▶ _DESCRIPTION OF THE TASK_
I need the lines below from the one with "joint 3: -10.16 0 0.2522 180" down to the one with "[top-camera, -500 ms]" reproduced exactly, both ends included, and nothing else.

(Beginning of DATA FOR THE TASK)

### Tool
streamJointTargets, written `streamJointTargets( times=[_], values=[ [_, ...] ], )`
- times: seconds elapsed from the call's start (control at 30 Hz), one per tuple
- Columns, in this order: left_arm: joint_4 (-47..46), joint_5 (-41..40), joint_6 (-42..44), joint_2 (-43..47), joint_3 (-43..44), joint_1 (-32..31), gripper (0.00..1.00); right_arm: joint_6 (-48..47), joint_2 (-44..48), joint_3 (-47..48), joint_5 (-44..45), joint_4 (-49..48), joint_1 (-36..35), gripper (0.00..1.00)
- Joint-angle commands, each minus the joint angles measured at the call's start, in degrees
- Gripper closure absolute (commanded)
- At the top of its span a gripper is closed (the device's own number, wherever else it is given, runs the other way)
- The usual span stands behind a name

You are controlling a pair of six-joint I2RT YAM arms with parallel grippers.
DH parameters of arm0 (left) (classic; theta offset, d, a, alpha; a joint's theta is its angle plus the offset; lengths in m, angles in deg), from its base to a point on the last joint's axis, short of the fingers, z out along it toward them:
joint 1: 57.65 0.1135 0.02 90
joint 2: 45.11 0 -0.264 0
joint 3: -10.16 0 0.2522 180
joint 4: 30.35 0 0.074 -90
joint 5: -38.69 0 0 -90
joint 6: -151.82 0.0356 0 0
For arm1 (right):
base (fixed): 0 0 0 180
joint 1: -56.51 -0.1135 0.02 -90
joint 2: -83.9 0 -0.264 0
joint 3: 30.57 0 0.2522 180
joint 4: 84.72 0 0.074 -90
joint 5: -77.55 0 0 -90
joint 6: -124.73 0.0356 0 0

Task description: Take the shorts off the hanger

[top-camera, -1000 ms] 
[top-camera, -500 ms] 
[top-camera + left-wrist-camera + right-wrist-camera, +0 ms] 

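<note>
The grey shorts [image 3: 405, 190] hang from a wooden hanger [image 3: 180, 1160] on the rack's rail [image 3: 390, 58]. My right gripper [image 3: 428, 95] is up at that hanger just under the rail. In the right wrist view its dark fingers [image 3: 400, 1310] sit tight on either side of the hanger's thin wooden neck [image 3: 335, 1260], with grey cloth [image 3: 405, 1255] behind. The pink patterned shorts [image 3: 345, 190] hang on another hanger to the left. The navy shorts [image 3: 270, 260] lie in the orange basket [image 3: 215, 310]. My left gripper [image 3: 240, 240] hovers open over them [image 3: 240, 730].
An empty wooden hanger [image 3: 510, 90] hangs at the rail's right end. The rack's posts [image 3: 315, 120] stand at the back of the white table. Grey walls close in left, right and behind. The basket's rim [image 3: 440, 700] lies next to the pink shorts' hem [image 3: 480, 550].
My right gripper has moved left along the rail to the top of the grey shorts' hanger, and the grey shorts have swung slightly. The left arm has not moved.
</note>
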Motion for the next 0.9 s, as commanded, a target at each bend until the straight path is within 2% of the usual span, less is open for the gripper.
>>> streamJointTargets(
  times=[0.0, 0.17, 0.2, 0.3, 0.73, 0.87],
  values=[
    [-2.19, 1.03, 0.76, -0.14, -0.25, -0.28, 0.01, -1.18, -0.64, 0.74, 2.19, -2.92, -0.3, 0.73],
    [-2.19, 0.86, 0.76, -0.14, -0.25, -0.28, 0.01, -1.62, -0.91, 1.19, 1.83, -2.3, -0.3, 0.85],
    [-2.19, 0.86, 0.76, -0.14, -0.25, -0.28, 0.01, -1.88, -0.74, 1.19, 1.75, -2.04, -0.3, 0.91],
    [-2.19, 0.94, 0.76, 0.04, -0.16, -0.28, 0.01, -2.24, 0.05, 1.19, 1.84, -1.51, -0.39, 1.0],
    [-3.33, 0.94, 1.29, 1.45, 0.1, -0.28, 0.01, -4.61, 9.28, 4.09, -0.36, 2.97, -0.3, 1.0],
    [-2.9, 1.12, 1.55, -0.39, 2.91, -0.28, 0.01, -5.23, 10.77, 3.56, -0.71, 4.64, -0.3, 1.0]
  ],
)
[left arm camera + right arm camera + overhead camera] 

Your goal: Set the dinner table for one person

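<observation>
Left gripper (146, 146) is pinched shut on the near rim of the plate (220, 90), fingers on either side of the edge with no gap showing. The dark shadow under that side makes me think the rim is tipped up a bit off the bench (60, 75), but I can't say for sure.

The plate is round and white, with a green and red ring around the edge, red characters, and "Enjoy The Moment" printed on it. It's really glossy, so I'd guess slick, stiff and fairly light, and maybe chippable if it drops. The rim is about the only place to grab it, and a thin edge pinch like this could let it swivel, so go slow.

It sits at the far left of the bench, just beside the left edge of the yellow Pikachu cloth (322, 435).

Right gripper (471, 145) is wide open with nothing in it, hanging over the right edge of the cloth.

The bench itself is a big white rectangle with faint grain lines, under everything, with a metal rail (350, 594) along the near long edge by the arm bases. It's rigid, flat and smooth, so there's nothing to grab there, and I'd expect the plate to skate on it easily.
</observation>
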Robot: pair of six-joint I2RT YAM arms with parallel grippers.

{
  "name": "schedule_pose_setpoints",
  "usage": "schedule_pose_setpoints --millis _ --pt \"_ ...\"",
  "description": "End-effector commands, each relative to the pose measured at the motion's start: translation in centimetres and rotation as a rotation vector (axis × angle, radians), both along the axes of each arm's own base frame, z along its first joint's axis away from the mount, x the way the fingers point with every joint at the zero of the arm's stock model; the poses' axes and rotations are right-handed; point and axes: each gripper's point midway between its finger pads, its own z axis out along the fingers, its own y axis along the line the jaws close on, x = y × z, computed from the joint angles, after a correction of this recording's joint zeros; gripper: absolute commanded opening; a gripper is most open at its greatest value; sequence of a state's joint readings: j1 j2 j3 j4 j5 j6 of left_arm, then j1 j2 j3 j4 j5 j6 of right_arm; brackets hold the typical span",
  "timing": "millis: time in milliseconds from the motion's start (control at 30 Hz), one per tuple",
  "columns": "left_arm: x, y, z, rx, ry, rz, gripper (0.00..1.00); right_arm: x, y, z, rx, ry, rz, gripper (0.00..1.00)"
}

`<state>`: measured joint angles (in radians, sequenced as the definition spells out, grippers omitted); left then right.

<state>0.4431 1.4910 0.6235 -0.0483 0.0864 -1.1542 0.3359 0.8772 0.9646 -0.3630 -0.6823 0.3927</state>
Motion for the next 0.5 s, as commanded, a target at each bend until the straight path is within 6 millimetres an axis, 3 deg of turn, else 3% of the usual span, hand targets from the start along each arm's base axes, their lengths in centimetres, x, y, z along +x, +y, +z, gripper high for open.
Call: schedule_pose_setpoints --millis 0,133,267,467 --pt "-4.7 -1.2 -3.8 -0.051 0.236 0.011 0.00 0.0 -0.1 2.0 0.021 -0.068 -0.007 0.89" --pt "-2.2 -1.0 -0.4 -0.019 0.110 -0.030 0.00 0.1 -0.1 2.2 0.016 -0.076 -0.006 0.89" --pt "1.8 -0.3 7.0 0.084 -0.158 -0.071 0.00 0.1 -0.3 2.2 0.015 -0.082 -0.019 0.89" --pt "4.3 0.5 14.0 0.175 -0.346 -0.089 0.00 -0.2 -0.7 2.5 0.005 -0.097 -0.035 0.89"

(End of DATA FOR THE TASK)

▶ _TASK ANSWER_
joint 3: -10.16 0 0.2522 180
joint 4: 30.35 0 0.074 -90
joint 5: -38.69 0 0 -90
joint 6: -151.82 0.0356 0 0
For arm1 (right):
base (fixed): 0 0 0 180
joint 1: -56.51 -0.1135 0.02 -90
joint 2: -83.9 0 -0.264 0
joint 3: 30.57 0 0.2522 180
joint 4: 84.72 0 0.074 -90
joint 5: -77.55 0 0 -90
joint 6: -124.73 0.0356 0 0

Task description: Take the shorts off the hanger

[top-camera, -1000 ms] 
[top-camera, -500 ms] 

No more is needed to finish this exercise.